TASK REQUIREMENTS
Write out exactly the lines below that run from the one containing "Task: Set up" through the one containing "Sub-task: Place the", both included, with no other lines.
======== DATA BELOW ========
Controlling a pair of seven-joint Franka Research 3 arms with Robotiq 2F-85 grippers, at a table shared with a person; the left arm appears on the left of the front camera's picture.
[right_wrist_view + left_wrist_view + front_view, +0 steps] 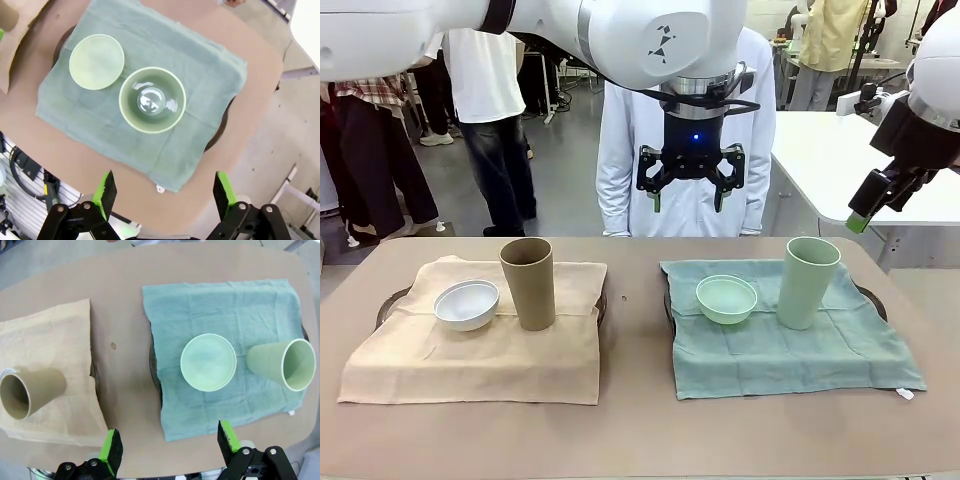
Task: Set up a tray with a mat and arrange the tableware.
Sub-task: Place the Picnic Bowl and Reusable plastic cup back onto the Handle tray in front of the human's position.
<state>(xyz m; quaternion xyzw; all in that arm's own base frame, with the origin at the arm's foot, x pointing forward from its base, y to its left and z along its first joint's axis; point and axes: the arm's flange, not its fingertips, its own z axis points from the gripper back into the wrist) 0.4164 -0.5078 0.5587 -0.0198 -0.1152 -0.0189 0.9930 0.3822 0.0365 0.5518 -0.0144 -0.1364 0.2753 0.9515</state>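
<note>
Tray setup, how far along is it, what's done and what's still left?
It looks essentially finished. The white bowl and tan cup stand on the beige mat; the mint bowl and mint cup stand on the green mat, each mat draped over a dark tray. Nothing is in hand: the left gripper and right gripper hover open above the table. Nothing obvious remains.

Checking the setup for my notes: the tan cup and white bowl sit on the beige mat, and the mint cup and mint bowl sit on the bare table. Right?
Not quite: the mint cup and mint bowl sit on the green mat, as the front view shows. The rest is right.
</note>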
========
RESPONSE AREA
Task: Set up a tray with a mat and arrange the tableware.
Sub-task: Place the Picnic Bowl and Reusable plastic cup back onto the Handle tray in front of the human's position.

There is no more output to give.